The guy didn’t glance up as he finished maneuvering the chair into the corner. From the look of it, he needed to take a few more driving courses with that thing before he ran it through a wall or ran over a person. “I’m Steve.”
I waited for something else, but nothing else was off
ered. I was just about to ask Steve why “Steve” was in my room when he shoved himself out of the wheelchair onto two strong legs and approached me with an outstretched hand.
“I’m the manager of the medical supply company in town,” he said, letting his hand hang in the air for another moment before he realized that unless he picked my hand up and put it there, I couldn’t shake his hand.

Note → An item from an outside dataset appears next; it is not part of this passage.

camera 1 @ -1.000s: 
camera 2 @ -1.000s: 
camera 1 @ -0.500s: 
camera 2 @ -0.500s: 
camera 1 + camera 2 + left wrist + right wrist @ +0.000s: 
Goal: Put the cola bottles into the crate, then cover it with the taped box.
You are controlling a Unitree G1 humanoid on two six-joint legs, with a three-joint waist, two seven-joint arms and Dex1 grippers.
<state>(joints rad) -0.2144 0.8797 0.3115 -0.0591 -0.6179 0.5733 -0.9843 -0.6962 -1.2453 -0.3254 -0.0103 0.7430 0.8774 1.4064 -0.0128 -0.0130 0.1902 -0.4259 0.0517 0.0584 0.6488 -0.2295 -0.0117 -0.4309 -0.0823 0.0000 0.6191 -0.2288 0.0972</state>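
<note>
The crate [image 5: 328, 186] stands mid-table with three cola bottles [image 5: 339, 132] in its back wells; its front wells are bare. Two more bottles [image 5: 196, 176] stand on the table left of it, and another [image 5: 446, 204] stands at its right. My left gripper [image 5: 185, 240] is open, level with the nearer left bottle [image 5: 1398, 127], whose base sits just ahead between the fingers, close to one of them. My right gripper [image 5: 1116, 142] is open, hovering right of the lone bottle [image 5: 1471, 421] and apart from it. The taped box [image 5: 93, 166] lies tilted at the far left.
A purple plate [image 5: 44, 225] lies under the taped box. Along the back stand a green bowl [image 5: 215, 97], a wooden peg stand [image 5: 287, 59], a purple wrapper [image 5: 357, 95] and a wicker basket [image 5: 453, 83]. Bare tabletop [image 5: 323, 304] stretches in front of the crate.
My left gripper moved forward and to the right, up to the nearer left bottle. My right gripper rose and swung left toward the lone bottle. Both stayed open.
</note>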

His arm dropped back at his side as he cleared his throat. “I don’t usually do the home deliveries, but when I heard who this chair was going to, I had to see to it personally.” A smile spread across his face as he looked at me. “I used to follow you in the local circuit when you were just starting out, so I was a fan before you hit it big. You’re a talented rider, Mr. Black.” Steve nodded at me in what I guessed was approval.
While I’d been complimented and praised by hundreds this past year, instead of the flattery making me feel awkward yet grateful, Steve’s made me feel like each word was a knife slashing at my throat.
“I think what you mean is that I used to be a talented rider,” I replied, my tone so bitter I could actually taste it on the back of my tongue. “Kind of hard to be any kind of a rider, good or bad, when I can’t even wipe away the drool rolling down my chin.”
I noticed Jesse shift on the other side of the room. He wasn’t used to not knowing what to say or how to fix something. I’d never seen him at such an utter and total loss in all of the years I’d known him.
Steve shifted a couple times too. “I’m having one of my best employees—he’s the most familiar with this type of chair—come over later this afternoon to go over how it works with you and get you all set up. This baby’s got too many bells and whistles for me, and with my luck, I’d wind up running you over.”
My throat did that running dry thing it had been doing a lot of lately. I wasn’t sure if that was due to the paralysis or due to the rough topics being discussed, but it seemed like shit luck that one of the few pieces of my anatomy I could still feel would be uncomfortable. “Well, the nice thing about running me over, Steve, is that you wouldn’t have to worry about injuring me any more than I already am.” I winked at him, but it had the opposite effect of what I’d intended.